# 2.5 Rear Mount Turbo



## robotant (Oct 13, 2010)

I am toying around with the idea of doing a rear mounted turbo on my 08 rabbit any thoughts or comments!?


----------



## nothing-leaves-stock (Mar 1, 2005)

you can, its harder then a normal turbop and theres space up front, so the only reason to do it is ...well, just to do it.


----------



## BAD COMPANY (Aug 13, 2009)

DO IT! Remote turbo set ups are so SICK!


----------



## nothing-leaves-stock (Mar 1, 2005)

lots more work. we did a twin turbo rear setup before..cool but the oil system is the crap end of it


----------



## Chaydz_G (Nov 9, 2008)

i guess you would have to weigh the pros and cons of the setup.
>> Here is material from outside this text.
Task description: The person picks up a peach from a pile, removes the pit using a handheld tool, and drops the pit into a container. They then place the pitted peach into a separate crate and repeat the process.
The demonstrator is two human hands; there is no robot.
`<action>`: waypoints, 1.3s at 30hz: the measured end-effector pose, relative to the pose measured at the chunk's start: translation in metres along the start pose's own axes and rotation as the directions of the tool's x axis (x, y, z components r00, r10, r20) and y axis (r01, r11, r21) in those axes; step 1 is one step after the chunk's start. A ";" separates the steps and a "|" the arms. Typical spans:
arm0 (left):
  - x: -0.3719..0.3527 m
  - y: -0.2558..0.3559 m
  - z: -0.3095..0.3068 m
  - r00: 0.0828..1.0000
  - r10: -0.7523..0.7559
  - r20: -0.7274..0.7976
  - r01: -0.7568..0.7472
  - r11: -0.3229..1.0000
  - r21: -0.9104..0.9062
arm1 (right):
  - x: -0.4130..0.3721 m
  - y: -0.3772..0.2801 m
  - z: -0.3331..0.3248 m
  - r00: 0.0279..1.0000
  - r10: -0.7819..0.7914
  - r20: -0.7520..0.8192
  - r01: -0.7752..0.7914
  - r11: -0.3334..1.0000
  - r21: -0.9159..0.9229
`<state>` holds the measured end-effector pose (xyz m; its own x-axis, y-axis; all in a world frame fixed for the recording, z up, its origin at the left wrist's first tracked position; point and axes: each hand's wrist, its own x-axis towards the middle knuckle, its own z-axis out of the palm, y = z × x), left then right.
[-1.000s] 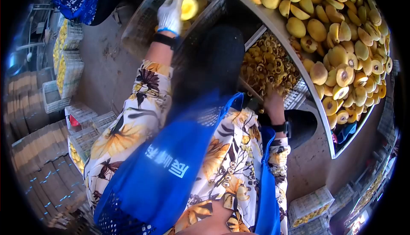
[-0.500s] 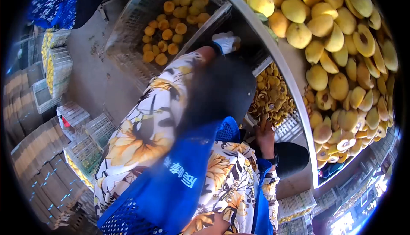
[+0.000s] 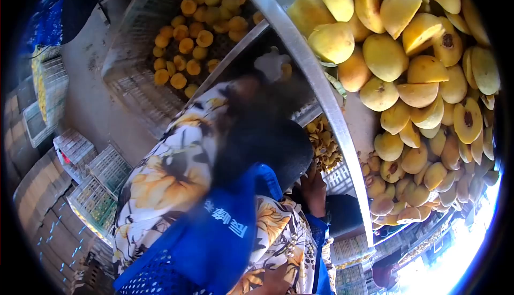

Frankly would 300% more work/oil lines/ pipes and lots of extra weight be worth the "cool factor" and the whole being hidden thing.


----------



## thygreyt (Jun 7, 2009)

what bout turbo lag?


----------



## nothing-leaves-stock (Mar 1, 2005)

if look over many threads and info about this you'll find if its built right, there will not be lag.


----------



## nunumkv (Jul 5, 2010)

this I wanna see but do it I would if I had the time on mine


----------